Algorithms and lower bounds for graph connectivity and covering

Abstract

Graph Connectivity is a well-studied problem, and its time complexity is well understood. However, its space complexity remains a mystery. Closely related to the space complexity of connectivity is the problem of derandomizing space-bounded randomized algorithms that halt after a number of steps exponential in the space bound. We present our results as derandomizations. These results also apply to Graph Connectivity on a related class of graphs. The pseudorandom generator-based approach has been used for derandomizing space-bounded algorithms. We present this approach with new insights, construct a different pseudorandom generator, and prove a related lower bound. We identify a condition such that randomized algorithms satisfying it allow deterministic algorithms with improved space bounds. We study the complexity of a natural Boolean function arising from the pseudorandom generator approach and its impact on derandomizing space-bounded algorithms.
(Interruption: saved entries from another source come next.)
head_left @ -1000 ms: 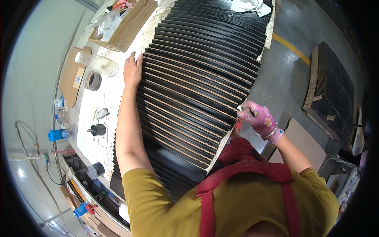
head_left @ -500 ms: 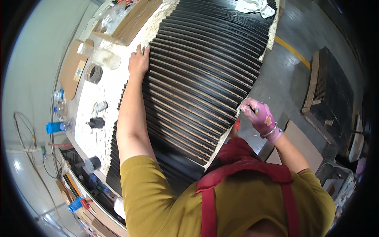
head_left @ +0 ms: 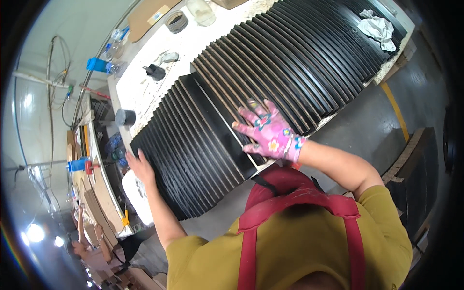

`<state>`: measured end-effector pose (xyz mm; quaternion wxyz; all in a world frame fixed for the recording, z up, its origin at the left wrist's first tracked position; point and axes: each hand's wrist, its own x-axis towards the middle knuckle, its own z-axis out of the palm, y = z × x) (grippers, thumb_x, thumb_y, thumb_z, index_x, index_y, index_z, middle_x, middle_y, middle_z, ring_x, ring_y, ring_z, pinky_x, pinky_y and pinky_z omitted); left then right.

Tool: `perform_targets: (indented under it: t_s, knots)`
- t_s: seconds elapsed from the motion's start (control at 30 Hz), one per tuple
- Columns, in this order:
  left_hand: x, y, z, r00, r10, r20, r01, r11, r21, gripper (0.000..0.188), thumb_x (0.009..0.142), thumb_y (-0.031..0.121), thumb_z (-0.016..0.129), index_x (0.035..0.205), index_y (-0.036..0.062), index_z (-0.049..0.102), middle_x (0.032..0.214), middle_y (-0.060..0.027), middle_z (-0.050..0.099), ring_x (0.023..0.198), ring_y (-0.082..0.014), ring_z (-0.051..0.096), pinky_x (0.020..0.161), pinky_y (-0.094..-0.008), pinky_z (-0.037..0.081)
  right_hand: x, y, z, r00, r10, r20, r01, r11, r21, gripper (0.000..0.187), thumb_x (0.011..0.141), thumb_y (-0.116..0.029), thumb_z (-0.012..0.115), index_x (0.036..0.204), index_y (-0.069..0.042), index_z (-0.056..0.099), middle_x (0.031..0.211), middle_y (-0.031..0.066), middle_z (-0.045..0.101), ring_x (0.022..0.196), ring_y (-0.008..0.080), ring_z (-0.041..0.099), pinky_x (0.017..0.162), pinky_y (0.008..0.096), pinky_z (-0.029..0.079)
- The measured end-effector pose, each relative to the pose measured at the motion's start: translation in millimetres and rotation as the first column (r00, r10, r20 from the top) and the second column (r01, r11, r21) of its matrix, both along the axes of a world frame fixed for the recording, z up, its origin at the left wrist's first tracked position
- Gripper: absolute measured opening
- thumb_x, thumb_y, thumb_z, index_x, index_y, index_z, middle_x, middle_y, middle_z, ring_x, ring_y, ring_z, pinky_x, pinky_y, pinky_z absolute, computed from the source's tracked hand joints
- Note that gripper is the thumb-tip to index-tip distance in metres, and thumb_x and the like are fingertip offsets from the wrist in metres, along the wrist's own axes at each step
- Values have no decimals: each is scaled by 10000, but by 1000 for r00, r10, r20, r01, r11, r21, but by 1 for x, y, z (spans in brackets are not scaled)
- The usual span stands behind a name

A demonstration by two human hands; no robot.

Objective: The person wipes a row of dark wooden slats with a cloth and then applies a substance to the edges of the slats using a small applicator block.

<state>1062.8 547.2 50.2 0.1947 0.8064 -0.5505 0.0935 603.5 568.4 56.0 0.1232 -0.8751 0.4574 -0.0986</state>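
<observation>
Black panels with brown edges lie overlapped in a fanned row across the white-topped table [head_left: 140, 92]. A left group of the panels [head_left: 186, 154] and a right group of the panels [head_left: 285, 63] meet at a wider flat black face with a pale edge line. My bare left hand [head_left: 141, 168] is at the far left end of the row, fingers apart, against or just beside the end panel. My right hand [head_left: 270, 133], in a pink flowered glove, lies spread on the panel edges near the front of the right group.
A crumpled white cloth [head_left: 377, 30] lies on the panels at the far right. Behind the row are a clear jar [head_left: 200, 12], a ring-shaped roll [head_left: 176, 21], a small black object [head_left: 154, 72] and a dark cup [head_left: 125, 117]. Dark boards [head_left: 413, 169] stand at right; another person [head_left: 94, 256] is at lower left.
My view has swung left. My left hand has gone from the back edge of the panels to the row's left end. My right hand has come from the front edge onto the panels and spread its fingers.
</observation>
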Motion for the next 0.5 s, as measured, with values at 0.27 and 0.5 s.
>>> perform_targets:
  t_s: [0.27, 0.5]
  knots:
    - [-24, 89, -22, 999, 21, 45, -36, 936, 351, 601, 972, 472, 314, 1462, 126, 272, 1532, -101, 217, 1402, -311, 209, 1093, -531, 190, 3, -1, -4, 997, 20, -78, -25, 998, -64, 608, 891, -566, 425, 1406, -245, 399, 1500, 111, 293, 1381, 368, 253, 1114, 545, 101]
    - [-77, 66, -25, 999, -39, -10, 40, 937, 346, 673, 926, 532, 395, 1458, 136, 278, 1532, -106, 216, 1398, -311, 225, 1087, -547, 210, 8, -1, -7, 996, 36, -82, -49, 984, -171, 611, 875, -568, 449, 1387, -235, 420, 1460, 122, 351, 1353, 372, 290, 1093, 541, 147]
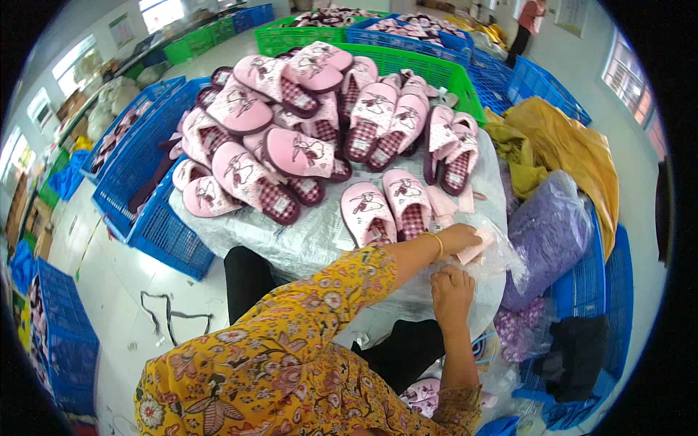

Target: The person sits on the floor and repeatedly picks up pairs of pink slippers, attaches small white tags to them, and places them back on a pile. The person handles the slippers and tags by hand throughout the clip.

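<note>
My left hand (456,240), wearing a gold bracelet, reaches across to the right side of the plastic-covered table and is closed on a pale pink strip (475,248). A clear plastic bag (502,256) lies around and beyond that strip. Just nearer to me, my right hand (452,285) is closed at the bag's near edge; its fingertips are partly hidden. Left of my hands sits a pair of pink slippers (385,207) with checked insoles and a cartoon print. More pink strips (445,203) lie beside the pair.
A heap of pink slippers (291,123) covers the far half of the table (291,243). Blue crates (174,232) stand at left, a green crate (429,69) behind. To the right are a purple filled bag (549,232) and yellow cloth (574,145). Another person (527,29) stands far off.
</note>
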Available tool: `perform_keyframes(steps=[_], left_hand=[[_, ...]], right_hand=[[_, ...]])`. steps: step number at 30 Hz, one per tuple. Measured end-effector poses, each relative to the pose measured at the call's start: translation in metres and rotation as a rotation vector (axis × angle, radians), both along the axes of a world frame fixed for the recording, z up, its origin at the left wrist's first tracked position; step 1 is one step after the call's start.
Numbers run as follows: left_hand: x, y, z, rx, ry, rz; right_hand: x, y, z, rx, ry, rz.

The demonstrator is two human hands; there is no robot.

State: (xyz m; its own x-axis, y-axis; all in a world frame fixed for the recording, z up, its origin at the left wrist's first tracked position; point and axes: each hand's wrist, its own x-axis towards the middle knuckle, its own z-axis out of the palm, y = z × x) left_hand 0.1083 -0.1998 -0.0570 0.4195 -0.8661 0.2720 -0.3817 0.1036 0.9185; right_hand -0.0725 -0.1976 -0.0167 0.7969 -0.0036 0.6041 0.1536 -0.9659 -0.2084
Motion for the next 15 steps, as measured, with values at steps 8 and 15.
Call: perform_keyframes(steps=[8,15], left_hand=[[-0.020,0.007,0.022,0.188,0.336,0.156],[-0.007,-0.013,0.000,0.375,-0.847,0.045]], right_hand=[[-0.016,0.052,0.005,0.205,-0.109,0.283],[-0.053,0.085,0.039,0.467,-0.042,0.323]])
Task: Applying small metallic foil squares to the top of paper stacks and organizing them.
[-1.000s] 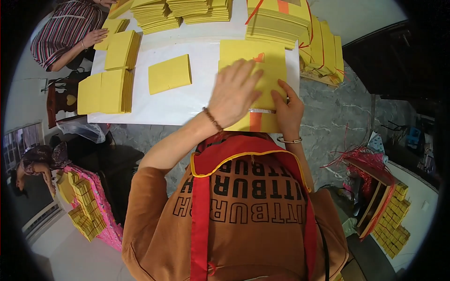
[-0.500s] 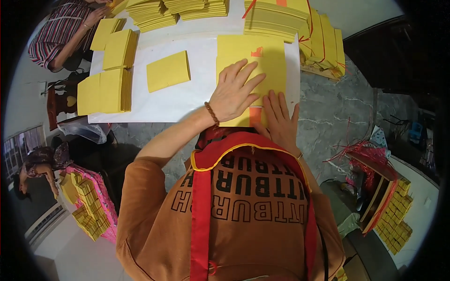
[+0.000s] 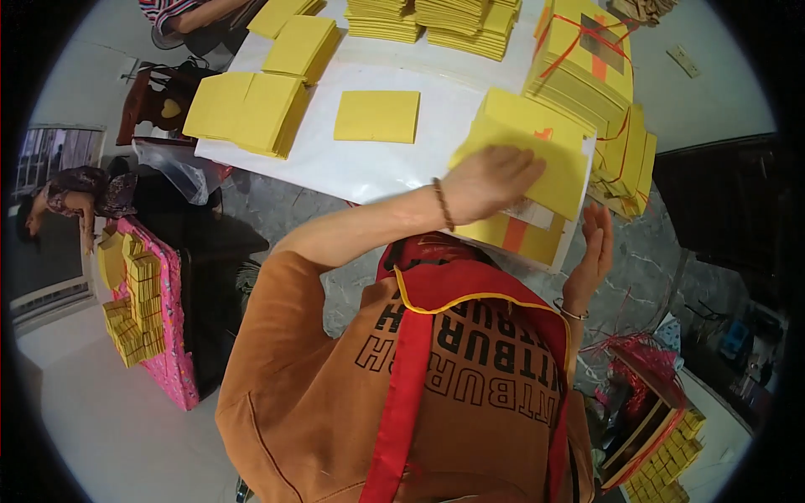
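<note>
While left fingers [image 3: 523,168] curl over one yellow sheet [image 3: 567,173], grip unclear, right fingers [image 3: 605,235] extend.

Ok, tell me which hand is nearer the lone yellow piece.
Left. The left hand is right of the piece, over yellow sheets; the right hand is farther right, beside the table.

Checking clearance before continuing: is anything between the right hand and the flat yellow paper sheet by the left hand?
Nothing visible stands between the right hand and the right edge of the flat yellow paper sheet. The left hand covers part of the sheet from the left.
</note>
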`<state>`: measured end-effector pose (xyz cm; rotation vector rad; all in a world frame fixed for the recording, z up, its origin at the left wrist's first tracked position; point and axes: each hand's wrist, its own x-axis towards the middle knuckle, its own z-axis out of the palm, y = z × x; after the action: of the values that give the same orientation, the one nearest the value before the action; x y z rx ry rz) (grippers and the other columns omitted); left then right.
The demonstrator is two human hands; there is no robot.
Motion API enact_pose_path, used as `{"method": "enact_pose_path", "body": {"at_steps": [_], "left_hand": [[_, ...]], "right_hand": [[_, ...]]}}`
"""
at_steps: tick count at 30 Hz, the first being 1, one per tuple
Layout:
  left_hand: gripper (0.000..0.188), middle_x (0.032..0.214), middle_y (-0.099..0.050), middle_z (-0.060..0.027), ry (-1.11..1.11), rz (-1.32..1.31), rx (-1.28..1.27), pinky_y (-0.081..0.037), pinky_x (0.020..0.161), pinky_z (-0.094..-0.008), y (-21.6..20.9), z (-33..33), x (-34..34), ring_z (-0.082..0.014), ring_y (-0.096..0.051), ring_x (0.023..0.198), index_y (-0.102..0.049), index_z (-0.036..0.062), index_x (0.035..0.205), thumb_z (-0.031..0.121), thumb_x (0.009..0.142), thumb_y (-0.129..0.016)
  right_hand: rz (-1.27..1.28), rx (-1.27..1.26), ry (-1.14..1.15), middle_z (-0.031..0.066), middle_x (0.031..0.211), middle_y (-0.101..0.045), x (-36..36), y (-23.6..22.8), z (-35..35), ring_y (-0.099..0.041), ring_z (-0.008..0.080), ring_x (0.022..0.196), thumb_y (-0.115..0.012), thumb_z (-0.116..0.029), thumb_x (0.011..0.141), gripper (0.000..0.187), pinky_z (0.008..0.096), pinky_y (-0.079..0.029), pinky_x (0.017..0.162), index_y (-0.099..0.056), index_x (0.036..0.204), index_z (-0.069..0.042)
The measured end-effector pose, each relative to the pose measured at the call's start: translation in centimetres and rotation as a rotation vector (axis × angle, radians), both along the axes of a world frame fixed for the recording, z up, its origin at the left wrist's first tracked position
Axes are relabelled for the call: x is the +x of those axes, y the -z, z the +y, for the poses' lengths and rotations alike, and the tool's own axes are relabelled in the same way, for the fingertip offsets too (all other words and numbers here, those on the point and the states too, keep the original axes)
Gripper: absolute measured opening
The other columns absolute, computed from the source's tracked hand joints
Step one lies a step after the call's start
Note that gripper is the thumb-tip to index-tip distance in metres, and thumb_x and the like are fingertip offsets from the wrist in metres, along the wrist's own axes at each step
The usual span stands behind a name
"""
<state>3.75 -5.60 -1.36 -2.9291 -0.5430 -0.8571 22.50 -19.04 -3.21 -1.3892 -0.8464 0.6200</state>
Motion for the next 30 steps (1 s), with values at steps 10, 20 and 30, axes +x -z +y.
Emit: {"method": "enact_pose_path", "body": {"at_steps": [10,20,30], "left_hand": [[0.045,0.113,-0.057,-0.0113,-0.423,0.070,0.081,-0.043,0.087,-0.0366,10.4,10.0,-17.2,-0.0270,-0.052,0.105,-0.053,0.0071,0.118,0.003,0.074,-0.051],[0.055,0.142,-0.029,-0.0123,-0.450,0.393,-0.405,-0.012,0.107,-0.0491,12.8,9.4,-18.2,-0.0274,-0.022,0.132,-0.038,0.0128,0.134,0.038,0.086,-0.046],[0.055,0.143,-0.027,-0.0118,-0.571,0.487,-0.392,-0.012,0.106,-0.0497,12.1,9.7,-17.4,-0.0254,-0.020,0.134,-0.039,0.0118,0.132,0.048,0.090,-0.037]], "right_hand": [[-0.073,-0.187,-0.069,0.0102,0.118,-0.056,-1.2,2.8,-1.2,-0.054,0.0179,0.106,-0.046,-0.013,0.093,0.029,0.0293,-0.040,0.092,-0.055,0.117,0.000],[-0.161,-0.186,-0.053,0.0083,0.112,-0.057,-0.6,3.4,-1.7,-0.053,0.0151,0.103,-0.050,-0.009,0.090,0.026,0.0272,-0.042,0.086,-0.058,0.113,-0.001],[-0.762,-0.063,-0.247,0.0074,0.105,-0.062,0.2,1.5,0.3,-0.051,0.0306,0.111,-0.061,-0.010,0.080,0.013,0.0396,-0.038,0.094,-0.065,0.091,-0.006]]}}
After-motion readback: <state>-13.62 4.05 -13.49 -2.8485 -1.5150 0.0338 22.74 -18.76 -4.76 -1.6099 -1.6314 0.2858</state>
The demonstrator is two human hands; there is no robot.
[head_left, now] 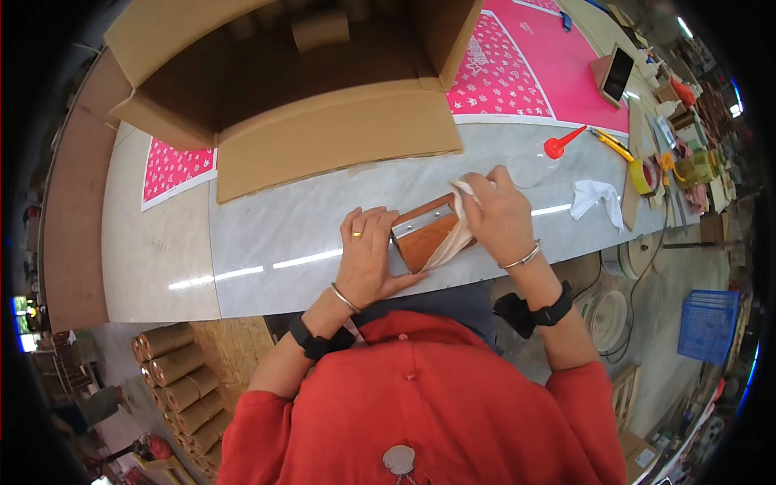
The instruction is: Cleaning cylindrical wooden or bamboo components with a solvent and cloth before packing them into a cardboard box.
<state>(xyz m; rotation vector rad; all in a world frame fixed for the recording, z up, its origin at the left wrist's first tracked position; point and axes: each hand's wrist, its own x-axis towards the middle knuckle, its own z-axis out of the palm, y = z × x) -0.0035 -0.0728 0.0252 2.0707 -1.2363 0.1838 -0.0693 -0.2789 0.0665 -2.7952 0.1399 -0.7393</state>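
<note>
Gripping the left side of a reddish-brown wooden block (423, 242) fitted with a silver metal strip (419, 220), the left hand (369, 252) bends its slightly parted fingers against the upper corner, thumb by the lower one, near the front edge of the smooth grey worktop (283, 222). Closed round a cream cloth (457, 238), the right hand's (499, 214) fingers press it over the block's right end. Beside the open brown cardboard box (347, 133), a bright pink sheet (505, 85) bears white motifs and printing too small to read.
</note>
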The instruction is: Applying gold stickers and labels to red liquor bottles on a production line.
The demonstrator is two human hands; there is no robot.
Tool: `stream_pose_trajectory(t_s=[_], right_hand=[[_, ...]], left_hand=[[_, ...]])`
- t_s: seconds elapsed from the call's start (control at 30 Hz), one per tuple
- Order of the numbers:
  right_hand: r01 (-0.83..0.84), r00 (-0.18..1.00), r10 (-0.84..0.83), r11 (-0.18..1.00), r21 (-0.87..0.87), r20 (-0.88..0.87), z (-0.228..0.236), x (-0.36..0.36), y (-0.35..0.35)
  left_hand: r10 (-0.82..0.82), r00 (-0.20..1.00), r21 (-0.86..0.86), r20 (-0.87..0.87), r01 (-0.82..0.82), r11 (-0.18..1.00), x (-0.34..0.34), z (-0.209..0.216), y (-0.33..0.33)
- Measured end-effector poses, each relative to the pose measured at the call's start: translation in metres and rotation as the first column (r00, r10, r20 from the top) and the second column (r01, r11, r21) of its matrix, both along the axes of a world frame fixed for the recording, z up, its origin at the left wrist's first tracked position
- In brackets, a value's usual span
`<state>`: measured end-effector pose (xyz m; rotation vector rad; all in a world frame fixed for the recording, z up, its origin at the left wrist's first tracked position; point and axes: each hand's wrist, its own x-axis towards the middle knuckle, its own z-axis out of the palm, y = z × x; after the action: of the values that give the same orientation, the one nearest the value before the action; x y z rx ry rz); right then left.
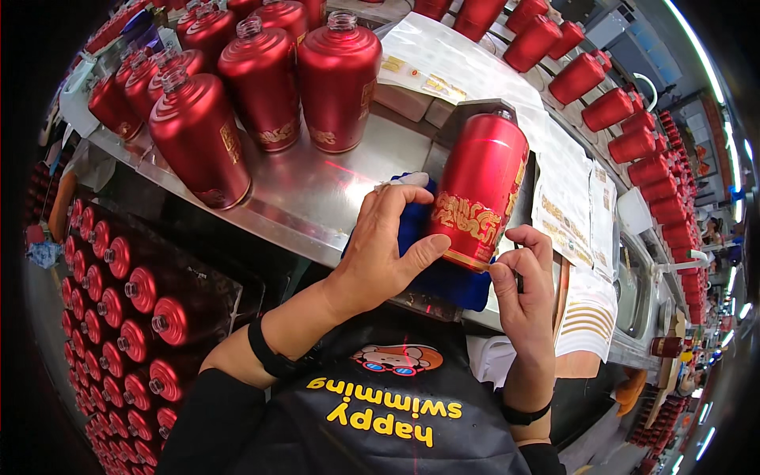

We use the results obtained to prove a lower bound for a Boolean function on a restricted computational model. Most Graph Covering problems are known to be NP-hard, and they model many practical problems. We consider two Graph Covering problems: the Graph Editing problem and the Prefix-Free Code Assignment problem. The Graph Editing problem we consider arises from a common challenge in Computational Biology. We present the Prefix-Free Code Assignment problem as an extension of the classical Huffman Coding problem and the Graph Coloring problem. In this work, we present the first hardness results and lower bounds for these problems. We also provide algorithms to solve these problems for special classes of graphs.